The gastric contents empty into the duodenal bulb at a controlled rate, which is modulated by neural reflexes and hormonal reflexes originating in the duodenum. The rate of gastric emptying is modulated by the enteric nervous system and autonomic nervous system. Vagal cholinergics stimulate motility, and sympathetic adrenergics inhibit motility. The enteric nervous system coordinates these external influences and the numerous internal reflexes. The rate of gastric emptying is also under hormonal control. Gastric emptying is increased by gastrin and decreased by secretin. Sensory gastric afferents play a role in satiety, and they are activated by intragastric pressure, gastric distention, and intragastric pH.
Duodenum
When the antrum contracts, the duodenum relaxes, allowing a small volume of gastric chyme to enter the duodenum. The pylorus functions as a sphincter, but anatomically it does not qualify, since the muscles across the pylorus are not electrically connected by gap junctions. The rate of gastric emptying is matched to duodenal buffering ability, preventing acid damage to the duodenal mucosa and subsequent duodenal ulcers. The pylorus also prevents regurgitation of duodenal contents back into the stomach, preventing bile damage to the gastric mucosa, which can lead to gastric ulcers.
Negative feedback control balances the rate of chyme entry into the duodenum to the capability of the duodenum to digest and absorb the diet. Gastric chyme is acidic and often hyperosmolar. Within the duodenum, both acidity and hypertonicity initiate reflexes that inhibit gastric motility and therefore the further entry of gastric chyme. This allows the duodenum to process the luminal contents before any new gastric chyme is allowed to enter.

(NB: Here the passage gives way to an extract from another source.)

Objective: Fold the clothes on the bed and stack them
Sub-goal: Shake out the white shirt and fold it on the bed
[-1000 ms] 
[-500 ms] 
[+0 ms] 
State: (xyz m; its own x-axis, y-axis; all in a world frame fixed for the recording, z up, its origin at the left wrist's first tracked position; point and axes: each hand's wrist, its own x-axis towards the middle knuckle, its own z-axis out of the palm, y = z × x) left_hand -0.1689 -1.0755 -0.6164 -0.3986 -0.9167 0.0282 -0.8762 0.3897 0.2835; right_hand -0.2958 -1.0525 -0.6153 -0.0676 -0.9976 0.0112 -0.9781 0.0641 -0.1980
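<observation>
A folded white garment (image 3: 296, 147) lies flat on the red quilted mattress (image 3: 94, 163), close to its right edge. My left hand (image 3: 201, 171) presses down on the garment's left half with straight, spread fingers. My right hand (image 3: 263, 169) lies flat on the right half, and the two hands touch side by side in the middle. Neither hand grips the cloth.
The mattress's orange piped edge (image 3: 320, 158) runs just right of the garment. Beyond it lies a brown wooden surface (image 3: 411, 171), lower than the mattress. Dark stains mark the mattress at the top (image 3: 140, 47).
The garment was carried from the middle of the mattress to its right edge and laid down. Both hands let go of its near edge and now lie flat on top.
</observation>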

Duodenal acidity (pH < 3.5) decreases the rate of gastric emptying through multiple routes. Acidity initiates a neural reflex that reduces gastric emptying. Duodenal acidity also stimulates secretin release, which increases HCO3– buffer secretion from ductal epithelia of the pancreatic and hepatic ducts. HCO3– secretion acts to neutralize the chyme present in the duodenum.
Duodenal hypertonicity also decreases the rate of gastric emptying. Chyme becomes more hypertonic as digestion progresses. Duodenal hypertonicity decreases gastric emptying by a neural reflex and an unidentified hormonal component. The duodenal tonicity decreases with time as the digested components of the diet are absorbed across the duodenum. In addition, contraction of the pylorus is increased by unabsorbed products of digestion in the duodenum. Monoglycerides increase contraction of the pylorus and slow gastric emptying. Amino acids, especially tryptophan, and peptides in the duodenum also slow gastric emptying.
Fat content and fatty acids (especially long chain, unsaturated, or both) decrease the rate of gastric emptying. Fats stimulate the release of cholecystokinin (CCK) from the duodenum and jejunum, which contracts the pylorus and relaxes the stomach fundus. Gastric inhibitory peptide (GIP) may also have a role in limiting gastric emptying.